Introducing infinite file size and universal upload resume for all cloud storage
Spend any time moving data to the cloud and you will undoubtedly hit a few snags, especially with large file uploads. Depending on the size of the file and the speed/stability of your internet connection, you can find yourself in a state of perpetual upload.
In Greek mythology, Sisyphus was forced to push an enormous boulder up a steep hill. Before reaching the top, the boulder would always roll all the way back down to the bottom. The poor guy would then have to start the whole thing over again, ad infinitum.
Many folks have found themselves stuck in this situation when trying to push their large files up to the cloud. Something bad will happen, mid-transfer, and the upload will need to restart from the beginning. Some user’s files will just never, ever make it … and it really sucks.
The problem arises when a file is large enough that the length of time it takes to successfully upload exceeds the length of time your internet connection can maintain adequate stability.
The convergence of ever-decreasing cloud storage costs, ever-increasing file size, and always-available content creation devices (like smartphones) is triggering a Sisyphean upload epidemic. The main issue is that consumer internet upload speeds are increasing at a snail’s pace compared to the rate at which users are creating new (and exceedingly large) content; and the longer a file takes to upload, the more likely it is to fail.
The FCC defines “broadband” upload speed at a pitiful 3Mb/sec. The average consumer internet upload speed is somewhere between 3Mb(0.38MB)/sec and 8Mb(1MB)/sec. Compressed 4K video, which is becoming a standard for new smart devices, typically comes in at between 350 and 400 MB/minute (Apple cites 375MB/minute for the iPhone 6).
Just a 15 minute home video on your iPhone 6 is going result in a file that is ~6GB in size. Given the average consumer upload speed, this one file, consisting of a mere 15 minutes of your life, is going to take 2–5 hours to upload. That is 2–5 hours of sustained, uninterrupted network connectivity, amid a myriad of potential variables that can cause a break in the transfer.
If you find yourself on the lower end of the speed spectrum and have multi-gigabyte files to upload, you are in trouble… or rather, you were in trouble.
Universal upload resume
With over 20 different types of storage integrations under our belt, we’ve seen this issue come up a lot. It presents an interesting problem to solve because there have been no universal methods for resuming uploads. Many services do not offer any form of upload resume, and those few that do vary wildly in their implementation.

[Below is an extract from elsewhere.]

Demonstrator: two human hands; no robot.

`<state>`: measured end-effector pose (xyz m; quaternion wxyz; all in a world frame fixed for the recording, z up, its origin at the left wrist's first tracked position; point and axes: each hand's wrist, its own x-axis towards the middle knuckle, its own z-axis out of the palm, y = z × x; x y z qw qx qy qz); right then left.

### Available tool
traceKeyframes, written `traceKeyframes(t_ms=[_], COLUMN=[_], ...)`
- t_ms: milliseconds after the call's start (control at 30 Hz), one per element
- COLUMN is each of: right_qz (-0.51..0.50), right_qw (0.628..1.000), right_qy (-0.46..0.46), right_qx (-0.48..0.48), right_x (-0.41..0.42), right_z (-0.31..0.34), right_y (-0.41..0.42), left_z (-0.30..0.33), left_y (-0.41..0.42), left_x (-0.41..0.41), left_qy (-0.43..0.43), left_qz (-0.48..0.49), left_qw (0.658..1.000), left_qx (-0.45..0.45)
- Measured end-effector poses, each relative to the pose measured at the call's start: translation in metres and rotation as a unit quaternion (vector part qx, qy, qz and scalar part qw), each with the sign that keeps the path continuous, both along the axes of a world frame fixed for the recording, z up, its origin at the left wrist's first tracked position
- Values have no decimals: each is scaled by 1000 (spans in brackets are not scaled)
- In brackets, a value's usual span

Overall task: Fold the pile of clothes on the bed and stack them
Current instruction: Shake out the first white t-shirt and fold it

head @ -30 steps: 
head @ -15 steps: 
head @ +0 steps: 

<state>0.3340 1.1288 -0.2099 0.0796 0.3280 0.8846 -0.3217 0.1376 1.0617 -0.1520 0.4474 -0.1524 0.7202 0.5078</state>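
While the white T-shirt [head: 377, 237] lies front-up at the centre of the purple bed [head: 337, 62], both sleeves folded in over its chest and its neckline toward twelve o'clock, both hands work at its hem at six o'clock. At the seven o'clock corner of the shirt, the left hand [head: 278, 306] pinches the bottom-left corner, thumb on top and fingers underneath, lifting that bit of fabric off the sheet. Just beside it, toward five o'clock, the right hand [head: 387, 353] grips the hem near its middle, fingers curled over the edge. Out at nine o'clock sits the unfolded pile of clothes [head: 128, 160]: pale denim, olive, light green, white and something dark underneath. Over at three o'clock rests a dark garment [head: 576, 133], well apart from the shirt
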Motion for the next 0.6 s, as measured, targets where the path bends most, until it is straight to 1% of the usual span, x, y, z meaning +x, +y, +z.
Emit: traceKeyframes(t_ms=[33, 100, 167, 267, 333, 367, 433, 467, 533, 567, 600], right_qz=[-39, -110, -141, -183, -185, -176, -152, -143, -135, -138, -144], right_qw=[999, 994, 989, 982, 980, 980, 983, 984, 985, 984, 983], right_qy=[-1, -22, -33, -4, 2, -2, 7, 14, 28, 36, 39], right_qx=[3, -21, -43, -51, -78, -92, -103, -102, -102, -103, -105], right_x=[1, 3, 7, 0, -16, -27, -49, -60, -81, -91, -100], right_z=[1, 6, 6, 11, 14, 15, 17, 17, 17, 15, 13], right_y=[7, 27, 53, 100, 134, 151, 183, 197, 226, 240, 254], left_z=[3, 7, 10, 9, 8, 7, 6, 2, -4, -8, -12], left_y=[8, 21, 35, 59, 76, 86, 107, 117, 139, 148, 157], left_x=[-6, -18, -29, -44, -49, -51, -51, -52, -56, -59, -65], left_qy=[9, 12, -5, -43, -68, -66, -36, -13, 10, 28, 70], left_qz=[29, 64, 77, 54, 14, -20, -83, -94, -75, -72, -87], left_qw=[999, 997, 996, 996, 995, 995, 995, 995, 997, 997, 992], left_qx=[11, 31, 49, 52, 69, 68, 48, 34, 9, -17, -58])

The solution? Create our own, of course! Our design needed to satisfy the following requirements:
- Resume from any network/system disruption
- Accommodate files of any size, regardless of storage file size limits
- Usable across all current and future odrive integrations
- Transparent to the user via the odrive desktop client and all normal file operations (move/rename, copy, edit, delete) work as expected
- Portable. Files can not only move within the service where they reside, but they can be moved to other services, as well.
The result? odrive "Infinite File Size".
With IFS you will always be able to successfully upload your files to any odrive linked storage. No more file size limitations. No more perpetual upload.
We accomplish this by performing on-the-fly upload chunking. The chunked segment size is user-specified, with a range between 100MB and 2GB. The option specified also acts as an automatic threshold for any future content. If you have specified 100MB, as we have in the example image below, any new files that exceed 100MB in size will be chunked using 100MB segments. If you select “Never”, then IFS is not used.
Each segment is hashed and uploaded to a special directory.
Inside the directory you will find the individual file segments named with the MD5 hash of that segment.
When all parts have been uploaded, a meta file is created (.meta). This file contains details about the chunked file segments, including the size, hash, and order of each segment.
Through odrive, the file looks like any other, both in its locally cached mode and its placeholder mode:
If the upload of an IFS file is interrupted, odrive will automatically resume the upload from the last successfully uploaded segment. It does this by comparing the calculated hash of the currently processing segment with the hash-based file names inside the .xlarge directory on the remote storage. If the current hash is found within the enumerated list, the segment is skipped and the next one begins processing.
Considering the fact that we are creating a brand new system to facilitate unlimited file sizes and universal upload resume capabilities, it is important to us that this system be completely transparent, and independent of odrive. To demonstrate this, we created some simple shell scripts that anyone can use to re-assemble the raw odrive Infinite File Size files.
Struggle no longer
This is just one of the many ways that we are transforming how users interact with their storage. odrive Infinite File Size is available now, for all odrive, users via the odrive desktop client.
Infinite file size.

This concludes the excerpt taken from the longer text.